Page MenuHomePhabricator

Coordinate with ServiceOps Team about a rework of the Search Update Pipeline
Closed, ResolvedPublic

Description

See parent task and https://docs.google.com/document/d/17tY05WoaT_BloTzaIncR939k3hvhcVQ-E-8DBjo284E/edit# for context.

The rework of the Search Update Pipeline is planned to move away from ChangeProp / JobRunner towards a Flink pipeline that will rely on API calls to Mediawiki. The ServiceOps team will be impacted by this new runtime architecture, so collaboration will be required. The current plan isn't stable yet, but we envision the following needs from the Search Platform team to the ServiceOps team:

  • collaboration on defining the exact solution, taking into account contraints from both teams
  • deployment and maintenance of a high availability Flink cluster
  • workload moving from the JobRunner cluster to the API cluster

AC:

  • we had a kickoff meeting

Event Timeline

There is a general problem I have with this plan, which is that as we stand, the API and appserver clusters are reserved (as much as possible) to live requests from the website or other services to perform their duties.

Asynchronous processing should instead hit a separate cluster - one we can isolate/turn off temporarily in the event of extreme need, and most importantly, that we don't mind overloading by mistake as it won't have an user-visible impact.

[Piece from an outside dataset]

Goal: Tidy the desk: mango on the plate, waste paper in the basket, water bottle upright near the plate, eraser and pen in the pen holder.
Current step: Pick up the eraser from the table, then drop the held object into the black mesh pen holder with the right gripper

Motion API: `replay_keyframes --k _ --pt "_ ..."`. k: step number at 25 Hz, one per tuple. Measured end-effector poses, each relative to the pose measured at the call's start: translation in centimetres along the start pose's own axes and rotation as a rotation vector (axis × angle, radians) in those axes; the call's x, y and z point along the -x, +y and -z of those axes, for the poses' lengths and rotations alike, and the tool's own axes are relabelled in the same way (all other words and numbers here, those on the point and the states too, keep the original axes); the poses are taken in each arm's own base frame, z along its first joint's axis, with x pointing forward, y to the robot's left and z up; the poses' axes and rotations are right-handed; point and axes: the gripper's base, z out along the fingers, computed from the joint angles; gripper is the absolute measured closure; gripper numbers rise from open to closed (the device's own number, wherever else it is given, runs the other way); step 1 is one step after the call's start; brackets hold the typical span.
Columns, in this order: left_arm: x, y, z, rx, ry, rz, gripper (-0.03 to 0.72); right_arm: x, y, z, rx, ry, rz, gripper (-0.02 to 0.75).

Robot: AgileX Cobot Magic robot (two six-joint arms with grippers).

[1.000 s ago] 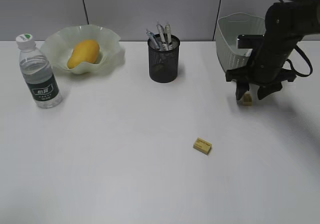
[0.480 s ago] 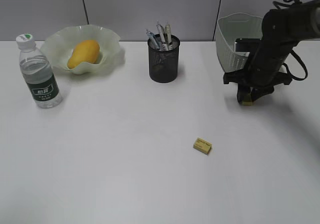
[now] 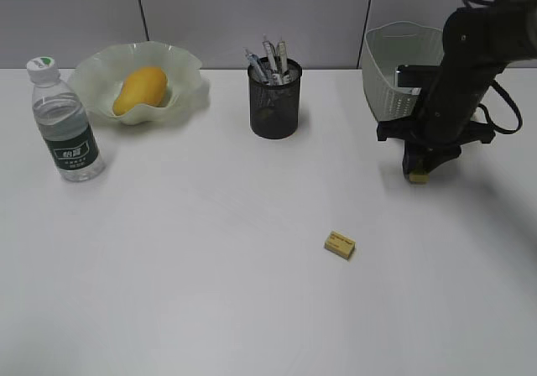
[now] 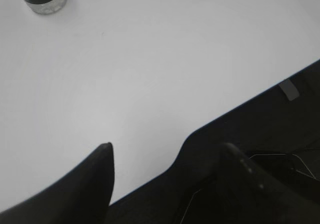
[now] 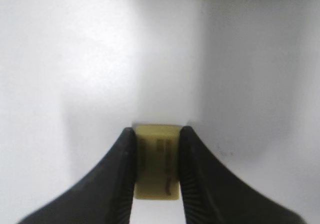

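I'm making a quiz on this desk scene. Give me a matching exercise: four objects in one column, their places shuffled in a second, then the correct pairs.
Things:
1. mango
2. water bottle
3. pens
4. gripped eraser

Places:
A. between the right gripper's fingers
B. upright, left of the plate
C. on the plate
D. in the pen holder

Pairs: 1-C, 2-B, 3-D, 4-A

Behind the bench (image 3: 210, 309) you see a grey panelled wall (image 3: 252, 15) with dark vertical seams; a small grey patch (image 4: 288, 89) lies on the dark floor (image 4: 260, 129).
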Motion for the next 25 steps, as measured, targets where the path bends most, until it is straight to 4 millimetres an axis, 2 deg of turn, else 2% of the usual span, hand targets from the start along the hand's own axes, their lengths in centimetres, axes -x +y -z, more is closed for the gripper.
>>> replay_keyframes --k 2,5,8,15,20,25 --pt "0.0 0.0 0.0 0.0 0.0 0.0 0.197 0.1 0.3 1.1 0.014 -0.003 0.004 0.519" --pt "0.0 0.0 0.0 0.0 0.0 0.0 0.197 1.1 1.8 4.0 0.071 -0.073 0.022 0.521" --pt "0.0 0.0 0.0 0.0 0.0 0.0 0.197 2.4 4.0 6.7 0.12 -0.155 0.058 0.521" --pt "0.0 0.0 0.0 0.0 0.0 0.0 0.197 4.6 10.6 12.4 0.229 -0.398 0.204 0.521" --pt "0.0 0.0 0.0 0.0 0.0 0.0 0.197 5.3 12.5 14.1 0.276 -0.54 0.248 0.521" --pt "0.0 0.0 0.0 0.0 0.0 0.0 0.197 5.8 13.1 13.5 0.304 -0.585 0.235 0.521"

Also, on jobrunners we can keep laxer timeouts for requests, making it easier for jobs to complete even under pressure.

Thanfully there is a solution to this problem - we should make the jobrunners finally be "regular" appservers with just tweaked parameters. There was quite some work in that direction by @hnowlan which we can revive if we decide to go forward with this plan.

There's a few other minor things to figure out (for instance: where will we have a log like the one the jobqueue creates now) that can be further analyzed when the plan is more defined.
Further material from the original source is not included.